Some Constitutional protections also apply to non-U.S. citizens.
Citizen-Specific
First, it is true that some Constitutional provisions only apply to U.S. citizens. This includes the right to run for office, as well as protection from discrimination in the voting process.
Not Citizen-Specific
Most other protections are extended to non-citizens. A lengthy discussion was published in the Thomas Jefferson Law Review, but really it's self-evident from the text of the Constitution. For example, first-amendment freedoms are really a prohibition for what Congress can do:
Congress shall make no law respecting an establishment of religion, or prohibiting the free exercise thereof; or abridging the freedom of speech, or of the press; or the right of the people peaceably to assemble, and to petition the Government for a redress of grievances.
There is no distinction between citizens and non-citizens; Congress just can't make these kinds of laws.
A second category of protections are ascribed to "the people" - a term which does not delineate between citizens and non-citizens. For example, the Second Amendment says:
A well regulated Militia, being necessary to the security of a free State, the right of the people to keep and bear Arms, shall not be infringed.
So the text of the Constitution specifies when citizenship matters. That the writers did not apply the concept of citizenship to all these other kinds of protections is evidence that it was not meant to be citizen-specific (according to the T.J. Law Review).

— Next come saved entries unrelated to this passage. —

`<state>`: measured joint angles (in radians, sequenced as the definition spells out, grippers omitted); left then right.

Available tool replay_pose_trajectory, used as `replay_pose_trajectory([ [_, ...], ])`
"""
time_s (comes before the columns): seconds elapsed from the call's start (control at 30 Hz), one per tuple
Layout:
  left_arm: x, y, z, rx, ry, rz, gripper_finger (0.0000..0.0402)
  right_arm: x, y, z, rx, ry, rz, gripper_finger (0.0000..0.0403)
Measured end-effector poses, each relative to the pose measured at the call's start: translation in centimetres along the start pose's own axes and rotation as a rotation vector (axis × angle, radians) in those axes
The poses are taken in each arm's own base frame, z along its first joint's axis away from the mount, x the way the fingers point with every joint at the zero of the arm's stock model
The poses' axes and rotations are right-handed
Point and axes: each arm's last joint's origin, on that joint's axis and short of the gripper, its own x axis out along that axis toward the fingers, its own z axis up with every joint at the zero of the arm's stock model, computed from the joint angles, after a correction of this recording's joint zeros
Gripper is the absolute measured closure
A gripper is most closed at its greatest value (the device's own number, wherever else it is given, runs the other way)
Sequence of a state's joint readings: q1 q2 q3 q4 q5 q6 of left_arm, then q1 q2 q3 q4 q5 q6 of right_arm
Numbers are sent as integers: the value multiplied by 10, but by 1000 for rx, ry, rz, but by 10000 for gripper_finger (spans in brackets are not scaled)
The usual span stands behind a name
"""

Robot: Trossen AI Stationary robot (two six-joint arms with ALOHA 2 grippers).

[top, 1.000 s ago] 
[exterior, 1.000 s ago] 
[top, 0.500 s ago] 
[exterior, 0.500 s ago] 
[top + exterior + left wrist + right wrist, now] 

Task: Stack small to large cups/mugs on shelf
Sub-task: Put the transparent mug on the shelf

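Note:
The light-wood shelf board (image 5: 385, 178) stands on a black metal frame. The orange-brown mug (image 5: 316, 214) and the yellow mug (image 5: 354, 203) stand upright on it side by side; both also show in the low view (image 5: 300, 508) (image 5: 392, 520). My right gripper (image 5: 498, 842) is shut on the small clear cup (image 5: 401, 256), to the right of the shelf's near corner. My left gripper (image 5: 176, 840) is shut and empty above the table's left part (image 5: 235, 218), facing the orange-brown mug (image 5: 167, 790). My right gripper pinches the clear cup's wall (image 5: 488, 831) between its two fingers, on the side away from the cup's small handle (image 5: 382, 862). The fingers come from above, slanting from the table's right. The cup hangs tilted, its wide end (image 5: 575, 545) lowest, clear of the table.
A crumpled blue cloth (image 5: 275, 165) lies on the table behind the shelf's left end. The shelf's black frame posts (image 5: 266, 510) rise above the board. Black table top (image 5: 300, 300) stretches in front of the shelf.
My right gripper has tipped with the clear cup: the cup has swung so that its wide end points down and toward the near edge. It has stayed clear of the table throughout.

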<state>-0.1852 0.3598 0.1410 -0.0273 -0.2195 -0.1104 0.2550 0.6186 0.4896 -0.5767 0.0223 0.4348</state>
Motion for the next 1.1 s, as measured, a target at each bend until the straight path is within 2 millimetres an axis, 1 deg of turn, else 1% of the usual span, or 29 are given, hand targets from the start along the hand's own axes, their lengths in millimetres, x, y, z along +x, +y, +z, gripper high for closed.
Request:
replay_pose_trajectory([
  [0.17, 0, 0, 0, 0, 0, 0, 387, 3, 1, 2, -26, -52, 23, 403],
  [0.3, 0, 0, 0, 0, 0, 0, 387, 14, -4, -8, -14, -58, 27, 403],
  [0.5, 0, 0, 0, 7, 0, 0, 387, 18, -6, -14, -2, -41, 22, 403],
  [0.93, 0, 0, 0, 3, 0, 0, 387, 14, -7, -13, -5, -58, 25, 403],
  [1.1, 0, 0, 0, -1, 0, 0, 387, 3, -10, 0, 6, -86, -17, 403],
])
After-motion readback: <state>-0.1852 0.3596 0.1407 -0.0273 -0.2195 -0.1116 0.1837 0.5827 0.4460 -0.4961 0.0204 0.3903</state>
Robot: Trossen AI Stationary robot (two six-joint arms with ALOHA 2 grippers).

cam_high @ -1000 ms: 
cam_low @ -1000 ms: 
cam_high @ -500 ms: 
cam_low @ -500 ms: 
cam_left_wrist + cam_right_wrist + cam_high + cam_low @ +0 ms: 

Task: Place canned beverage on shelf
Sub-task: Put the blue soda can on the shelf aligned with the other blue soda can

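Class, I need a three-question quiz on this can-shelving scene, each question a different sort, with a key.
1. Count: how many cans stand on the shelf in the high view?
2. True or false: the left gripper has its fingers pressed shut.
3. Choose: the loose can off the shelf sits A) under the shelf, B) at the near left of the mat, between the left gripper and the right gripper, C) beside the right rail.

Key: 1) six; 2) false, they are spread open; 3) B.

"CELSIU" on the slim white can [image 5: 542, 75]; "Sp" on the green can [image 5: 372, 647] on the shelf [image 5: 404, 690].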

Most applicable to your example is this section of the 14th Amendment, which uses this same convention:
nor shall any State deprive any person of life, liberty, or property, without due process of law; nor deny to any person within its jurisdiction the equal protection of the laws.
Who Don't These Apply To?
These protections don't apply to everyone. For example, it would (obviously) be a mistake to think that the U.S. constitution protects Turkmeni protestors in Turkmenistan from action by their own government. Other cases may not be so clear. So where is the line drawn?
These protections apply to anyone subject to American law. This includes citizens, non-citizen residents, legal and illegal aliens, people living on military basis (whether U.S. citizens or not), and a host of other edge cases (such as foreign contractors who are subject to U.S. commercial law). However, it does not include people in other countries or who are otherwise not subject to U.S. law.